● **Given information**

-*-

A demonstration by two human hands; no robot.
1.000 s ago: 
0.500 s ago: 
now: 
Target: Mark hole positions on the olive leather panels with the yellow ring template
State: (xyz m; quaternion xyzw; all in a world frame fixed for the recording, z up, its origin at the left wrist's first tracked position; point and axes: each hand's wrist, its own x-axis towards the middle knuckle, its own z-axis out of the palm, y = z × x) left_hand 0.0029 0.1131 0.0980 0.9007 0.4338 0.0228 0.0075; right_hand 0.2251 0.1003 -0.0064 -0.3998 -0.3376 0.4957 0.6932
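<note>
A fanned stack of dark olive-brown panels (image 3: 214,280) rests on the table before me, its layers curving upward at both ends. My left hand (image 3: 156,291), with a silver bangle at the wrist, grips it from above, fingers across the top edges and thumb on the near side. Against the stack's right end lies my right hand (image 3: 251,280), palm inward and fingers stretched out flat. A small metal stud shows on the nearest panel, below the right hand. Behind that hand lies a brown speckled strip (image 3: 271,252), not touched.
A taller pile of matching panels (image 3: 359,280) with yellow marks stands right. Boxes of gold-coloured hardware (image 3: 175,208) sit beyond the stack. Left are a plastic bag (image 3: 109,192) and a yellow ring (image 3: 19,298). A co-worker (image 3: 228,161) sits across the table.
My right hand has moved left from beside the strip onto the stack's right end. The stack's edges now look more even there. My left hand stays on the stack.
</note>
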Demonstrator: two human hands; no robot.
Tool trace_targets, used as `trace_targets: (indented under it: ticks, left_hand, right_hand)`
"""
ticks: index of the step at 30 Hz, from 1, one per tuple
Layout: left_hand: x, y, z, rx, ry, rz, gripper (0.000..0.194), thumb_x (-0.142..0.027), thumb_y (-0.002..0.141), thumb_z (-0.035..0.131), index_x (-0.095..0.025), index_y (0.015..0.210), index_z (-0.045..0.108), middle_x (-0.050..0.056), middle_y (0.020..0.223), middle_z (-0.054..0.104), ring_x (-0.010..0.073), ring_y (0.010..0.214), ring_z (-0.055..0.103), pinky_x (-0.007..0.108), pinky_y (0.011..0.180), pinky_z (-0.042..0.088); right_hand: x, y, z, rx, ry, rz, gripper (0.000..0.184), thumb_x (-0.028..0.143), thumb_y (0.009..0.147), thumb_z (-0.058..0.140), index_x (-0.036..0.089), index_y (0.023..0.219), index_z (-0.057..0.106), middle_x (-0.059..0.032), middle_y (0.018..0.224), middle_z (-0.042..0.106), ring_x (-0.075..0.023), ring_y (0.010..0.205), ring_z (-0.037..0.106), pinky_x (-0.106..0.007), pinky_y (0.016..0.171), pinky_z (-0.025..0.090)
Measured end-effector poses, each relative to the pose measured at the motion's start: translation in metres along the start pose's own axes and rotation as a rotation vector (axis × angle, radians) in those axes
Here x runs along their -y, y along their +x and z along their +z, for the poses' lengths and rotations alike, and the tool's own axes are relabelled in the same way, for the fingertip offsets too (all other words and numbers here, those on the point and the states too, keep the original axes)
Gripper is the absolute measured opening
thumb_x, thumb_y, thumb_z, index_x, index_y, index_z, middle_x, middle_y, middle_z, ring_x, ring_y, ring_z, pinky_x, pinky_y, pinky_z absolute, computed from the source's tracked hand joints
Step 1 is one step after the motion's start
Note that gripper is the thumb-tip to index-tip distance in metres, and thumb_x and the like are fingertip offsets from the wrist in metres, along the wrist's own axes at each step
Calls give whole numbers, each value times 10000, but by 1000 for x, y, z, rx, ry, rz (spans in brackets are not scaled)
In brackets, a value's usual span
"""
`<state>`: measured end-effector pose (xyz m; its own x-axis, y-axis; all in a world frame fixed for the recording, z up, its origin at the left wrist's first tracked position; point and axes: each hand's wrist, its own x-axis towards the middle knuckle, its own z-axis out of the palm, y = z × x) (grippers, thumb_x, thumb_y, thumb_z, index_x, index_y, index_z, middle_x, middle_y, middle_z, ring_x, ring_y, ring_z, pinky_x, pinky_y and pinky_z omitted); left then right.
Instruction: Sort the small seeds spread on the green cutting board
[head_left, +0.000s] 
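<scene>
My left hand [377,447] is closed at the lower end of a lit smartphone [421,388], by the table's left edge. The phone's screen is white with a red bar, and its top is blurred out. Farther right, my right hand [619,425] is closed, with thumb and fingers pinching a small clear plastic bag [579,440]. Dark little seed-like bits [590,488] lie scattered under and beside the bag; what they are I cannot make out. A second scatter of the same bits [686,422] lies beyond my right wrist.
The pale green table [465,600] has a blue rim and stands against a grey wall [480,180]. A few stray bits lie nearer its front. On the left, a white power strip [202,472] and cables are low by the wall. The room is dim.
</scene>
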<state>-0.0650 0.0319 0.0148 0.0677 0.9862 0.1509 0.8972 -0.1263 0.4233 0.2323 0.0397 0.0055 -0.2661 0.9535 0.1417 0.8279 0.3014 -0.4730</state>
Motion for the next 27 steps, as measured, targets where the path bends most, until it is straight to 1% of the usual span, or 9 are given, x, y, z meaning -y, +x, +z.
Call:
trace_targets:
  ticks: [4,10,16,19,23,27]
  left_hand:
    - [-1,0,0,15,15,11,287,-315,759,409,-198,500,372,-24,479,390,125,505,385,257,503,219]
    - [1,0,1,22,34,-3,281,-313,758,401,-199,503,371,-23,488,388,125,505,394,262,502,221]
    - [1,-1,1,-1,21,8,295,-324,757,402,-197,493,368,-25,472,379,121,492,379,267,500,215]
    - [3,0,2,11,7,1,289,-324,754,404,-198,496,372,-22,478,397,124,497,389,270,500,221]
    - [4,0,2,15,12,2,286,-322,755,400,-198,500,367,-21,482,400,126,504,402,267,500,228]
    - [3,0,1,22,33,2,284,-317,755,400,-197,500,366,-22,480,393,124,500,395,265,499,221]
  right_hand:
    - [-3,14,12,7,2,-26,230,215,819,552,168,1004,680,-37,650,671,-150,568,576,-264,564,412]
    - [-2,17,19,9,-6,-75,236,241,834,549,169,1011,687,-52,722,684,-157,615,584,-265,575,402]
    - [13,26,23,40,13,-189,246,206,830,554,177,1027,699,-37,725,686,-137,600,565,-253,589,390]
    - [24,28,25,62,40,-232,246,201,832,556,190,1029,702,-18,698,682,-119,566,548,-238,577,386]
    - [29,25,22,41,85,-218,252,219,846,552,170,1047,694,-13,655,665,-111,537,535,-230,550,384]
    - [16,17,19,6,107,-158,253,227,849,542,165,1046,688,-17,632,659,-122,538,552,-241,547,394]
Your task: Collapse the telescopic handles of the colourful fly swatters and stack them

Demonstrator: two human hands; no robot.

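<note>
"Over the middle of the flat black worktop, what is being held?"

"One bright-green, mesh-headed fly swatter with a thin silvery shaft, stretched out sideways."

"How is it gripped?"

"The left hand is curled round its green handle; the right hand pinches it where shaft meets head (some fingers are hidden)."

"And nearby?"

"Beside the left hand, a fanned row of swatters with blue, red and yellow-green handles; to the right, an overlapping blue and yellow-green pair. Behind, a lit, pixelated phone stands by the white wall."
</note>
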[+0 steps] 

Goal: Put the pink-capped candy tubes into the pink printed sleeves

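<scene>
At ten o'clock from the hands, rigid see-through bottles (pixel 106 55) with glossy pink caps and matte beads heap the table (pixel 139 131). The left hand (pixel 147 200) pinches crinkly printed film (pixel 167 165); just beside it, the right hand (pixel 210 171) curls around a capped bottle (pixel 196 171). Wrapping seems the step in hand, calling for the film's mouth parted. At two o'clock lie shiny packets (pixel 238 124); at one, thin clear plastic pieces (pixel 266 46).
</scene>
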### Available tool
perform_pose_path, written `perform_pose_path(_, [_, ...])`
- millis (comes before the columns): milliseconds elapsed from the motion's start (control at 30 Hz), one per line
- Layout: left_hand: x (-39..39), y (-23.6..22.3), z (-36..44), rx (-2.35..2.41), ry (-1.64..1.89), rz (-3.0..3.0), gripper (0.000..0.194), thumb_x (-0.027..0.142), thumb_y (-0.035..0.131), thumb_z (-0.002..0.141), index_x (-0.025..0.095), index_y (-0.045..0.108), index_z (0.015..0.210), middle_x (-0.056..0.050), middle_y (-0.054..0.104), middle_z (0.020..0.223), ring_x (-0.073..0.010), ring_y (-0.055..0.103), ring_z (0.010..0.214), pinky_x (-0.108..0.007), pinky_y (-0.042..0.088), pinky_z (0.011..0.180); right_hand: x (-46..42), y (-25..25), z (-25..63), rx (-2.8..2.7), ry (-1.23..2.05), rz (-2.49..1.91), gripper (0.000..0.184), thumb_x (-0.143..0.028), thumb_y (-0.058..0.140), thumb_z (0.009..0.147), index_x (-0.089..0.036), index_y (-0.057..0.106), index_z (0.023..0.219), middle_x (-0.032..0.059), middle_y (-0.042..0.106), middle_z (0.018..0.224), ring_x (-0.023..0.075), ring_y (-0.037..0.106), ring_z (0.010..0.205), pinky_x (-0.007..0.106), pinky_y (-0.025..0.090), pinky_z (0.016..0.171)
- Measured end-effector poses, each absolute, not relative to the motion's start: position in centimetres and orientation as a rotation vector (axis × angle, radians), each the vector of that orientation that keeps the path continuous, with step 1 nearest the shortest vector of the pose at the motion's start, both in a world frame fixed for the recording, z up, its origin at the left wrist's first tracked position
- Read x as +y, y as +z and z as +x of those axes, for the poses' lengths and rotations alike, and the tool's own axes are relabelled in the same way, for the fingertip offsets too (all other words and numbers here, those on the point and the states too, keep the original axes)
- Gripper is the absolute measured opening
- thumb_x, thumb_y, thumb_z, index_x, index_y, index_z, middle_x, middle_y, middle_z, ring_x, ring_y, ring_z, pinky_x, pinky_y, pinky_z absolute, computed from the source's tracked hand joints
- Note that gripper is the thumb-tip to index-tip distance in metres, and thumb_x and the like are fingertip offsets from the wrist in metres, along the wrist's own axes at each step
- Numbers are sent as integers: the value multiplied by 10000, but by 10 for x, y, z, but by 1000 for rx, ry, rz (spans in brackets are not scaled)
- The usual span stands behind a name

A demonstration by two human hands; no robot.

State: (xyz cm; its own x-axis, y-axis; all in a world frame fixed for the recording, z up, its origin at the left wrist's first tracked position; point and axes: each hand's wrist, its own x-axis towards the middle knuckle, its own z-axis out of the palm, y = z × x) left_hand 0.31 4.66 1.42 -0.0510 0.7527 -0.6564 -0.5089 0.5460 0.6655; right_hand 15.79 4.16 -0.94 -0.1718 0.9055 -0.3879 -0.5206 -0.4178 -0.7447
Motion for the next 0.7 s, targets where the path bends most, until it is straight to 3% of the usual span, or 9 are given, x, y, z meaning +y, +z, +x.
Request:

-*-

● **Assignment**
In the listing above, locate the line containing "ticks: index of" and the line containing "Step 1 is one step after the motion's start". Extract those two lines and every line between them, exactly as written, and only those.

● **Answer to this problem**
ticks: index of the step at 30 Hz, from 1, one per tuple
Layout: left_hand: x, y, z, rx, ry, rz, gripper (0.000..0.194), thumb_x (-0.142..0.027), thumb_y (-0.002..0.141), thumb_z (-0.035..0.131), index_x (-0.095..0.025), index_y (0.015..0.210), index_z (-0.045..0.108), middle_x (-0.050..0.056), middle_y (0.020..0.223), middle_z (-0.054..0.104), ring_x (-0.010..0.073), ring_y (0.010..0.214), ring_z (-0.055..0.103), pinky_x (-0.007..0.108), pinky_y (0.011..0.180), pinky_z (-0.042..0.088); right_hand: x, y, z, rx, ry, rz, gripper (0.000..0.184), thumb_x (-0.028..0.143), thumb_y (0.009..0.147), thumb_z (-0.058..0.140), index_x (-0.036..0.089), index_y (0.023..0.219), index_z (-0.057..0.106), middle_x (-0.059..0.032), middle_y (0.018..0.224), middle_z (-0.042..0.106), ring_x (-0.075..0.023), ring_y (0.010..0.205), ring_z (-0.037..0.106), pinky_x (-0.106..0.007), pinky_y (0.016..0.171), pinky_z (-0.025..0.090)
Measured end-effector poses, each relative to the pose measured at the motion's start: translation in metres along the start pose's own axes and rotation as a rotation vector (axis × angle, radians) in those axes
Here x runs along their -y, y along their +x and z along their +z, for the poses' lengths and rotations alike, and the tool's own axes are relabelled in the same way, for the fingertip offsets too (all other words and numbers here, those on the point and the states too, keep the original axes)
Gripper is the absolute measured opening
thumb_x, thumb_y, thumb_z, index_x, index_y, index_z, middle_x, middle_y, middle_z, ring_x, ring_y, ring_z, pinky_x, pinky_y, pinky_z absolute, computed from the source's tracked hand joints
Step 1 is one step after the motion's start

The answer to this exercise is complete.